Vasiliki Kalatzis, Équipe Vision, Institut des Neuroscience de Montpellier- 26/10/2022
- La rétine est le tissu qui tapisse le fond d’œil. Les maladies rétiniennes sont caractérisées par une dégénérescence des cellules réceptrices de la lumière, les photorécepteurs, qui donne lieu à une perte progressive de la vision. La forme la plus fréquente est la rétinite pigmentaire, caractérisée par une perte de vision nocturne et périphérique.
- La rétinite pigmentaire est une maladie héréditaire causée par des mutations dans plus de 80 gènes différents. Afin d’étudier cette maladie, nous développons des modèles rétiniens humains. Pour ce faire, nous prenons un petit morceau de peau de patient que nous cultivons. Ensuite, nous traitons les cellules de peau avec un cocktail de facteurs afin de leur faire perdre leur caractéristique de peau et devenir des cellules souches avec une capacité de devenir tout type cellulaire. Nous différencions ces cellules souches en organoïdes rétiniens, des petits structures tridimensionnelles contenant une couche de photorécepteurs. Par la suite, comme ces cellules contiennent le défaut génique du patient, nous les utilisons pour mieux comprendre la physiopathologie de la maladie et pour tester l’efficacité des nouveaux traitements. - La stratégie thérapeutique la plus avancée pour les maladies rétiniennes est le remplacement génique, qui consiste à remettre dans une cellule une copie saine du gène muté ou absent. La limitation de cette approche est que le véhicule utilisé est trop petit pour des gènes au- dessus d’une certaine taille. Un bon exemple est le gène USH2A, qui est le plus grand gène responsable de rétinite pigmentaire, mais aussi le plus fréquent.

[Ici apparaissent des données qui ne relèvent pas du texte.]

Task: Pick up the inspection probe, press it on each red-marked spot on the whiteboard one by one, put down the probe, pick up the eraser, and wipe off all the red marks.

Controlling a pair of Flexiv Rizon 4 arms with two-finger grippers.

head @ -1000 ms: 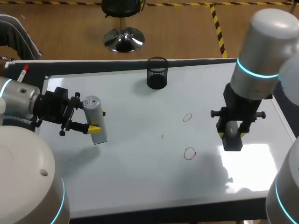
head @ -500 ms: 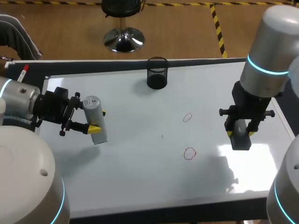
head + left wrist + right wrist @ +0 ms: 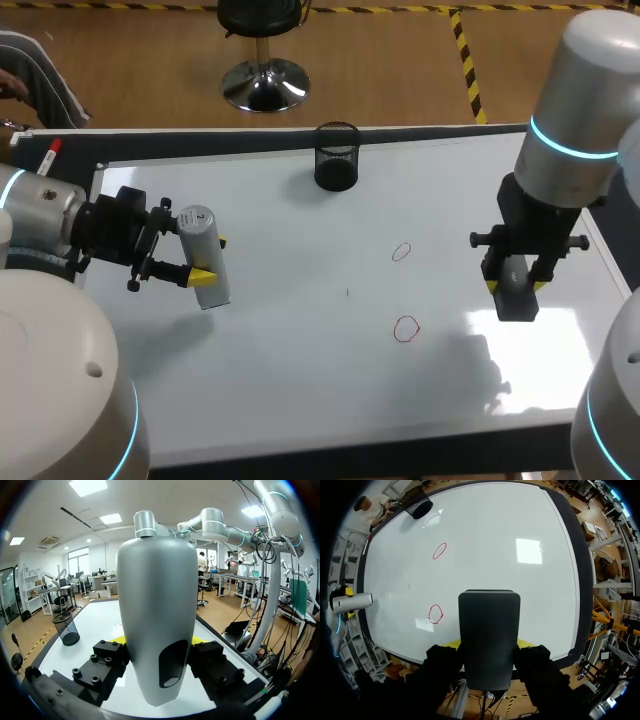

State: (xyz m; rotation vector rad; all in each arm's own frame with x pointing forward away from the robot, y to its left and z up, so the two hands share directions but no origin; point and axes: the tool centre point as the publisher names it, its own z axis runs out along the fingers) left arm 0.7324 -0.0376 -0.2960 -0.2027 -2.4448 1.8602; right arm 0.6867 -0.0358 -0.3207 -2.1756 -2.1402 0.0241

- Des mutations dans USH2A donne soit une rétinite pigmentaire isolée, soit une forme syndromique qui s’appelle le syndrome d’Usher de type 2. Ce syndrome associe la perte visuelle avec une perte auditive, un double handicap dévastateur pour les patients. A cause de sa fréquence, il est indispensable de développer une thérapie pour ce gène. - Pour relever ce défi, nous avons utilisé une alternative au remplacement génique, l’édition génomique par CRISPR/Cas9. Ce système est analogue à de petits ciseaux moléculaires et permet de couper l’ADN au niveau d’une mutation et de changer la séquence (équivalent à effacer une faute d’orthographe et de récrire correctement le mot).
- USH2A est un bon candidat pour cette approche, car il a des mutations récurrentes qui sont trouvées chez plusieurs patients. Comme preuve de principe, nous avons donc généré des cellules souches d’un patient porteur de mutation récurrente avec une rétinite pigmentaire et d’un autre patient avec un syndrome d’Usher. Nous avons ensuite introduit notre système de correction génomique dans ces cellules souches de ces patients afin de corriger (ou « effacer ») les mutations cible. Nous avons ensuite différencié les cellules souches des patients « corrigés » et des patients « non-corrigés » en organoïdes rétiniens pour étudier leur morphologie. - Nos résultats ont montré de façon très étonnante et intéressante que l’aspect ou la morphologie des photorécepteurs est différente s’il s’agit de mutations USH2A donnant lieu à une rétinite pigmentaire isolée ou à un syndrome d’Usher.
Pour valider ces résultats inattendus, nous avons développé des organoïdes rétiniens de patients USH2A-Usher et USH2A-rétinite pigmentaire supplémentaires et nous avons trouvé les mêmes résultats, confirmant nos observations initiales.
- C’est la première fois qu’une équipe de recherche a pu regarder finement les modifications dans la rétine humaine et déceler des différences en fonction des mutations USH2A et ces résultats auront beaucoup d’implication pour le diagnostic clinique et moléculaire des mutations USH2A. De plus, nous avons également montré que dans les deux cas, nous avions pu corriger efficacement et spécifiquement les mutations USH2A ciblées et restaurer un aspect sain à la rétine des patients.
Nous remercions vivement Vaincre Usher 2 et tous ces donateurs pour leur soutien indispensable.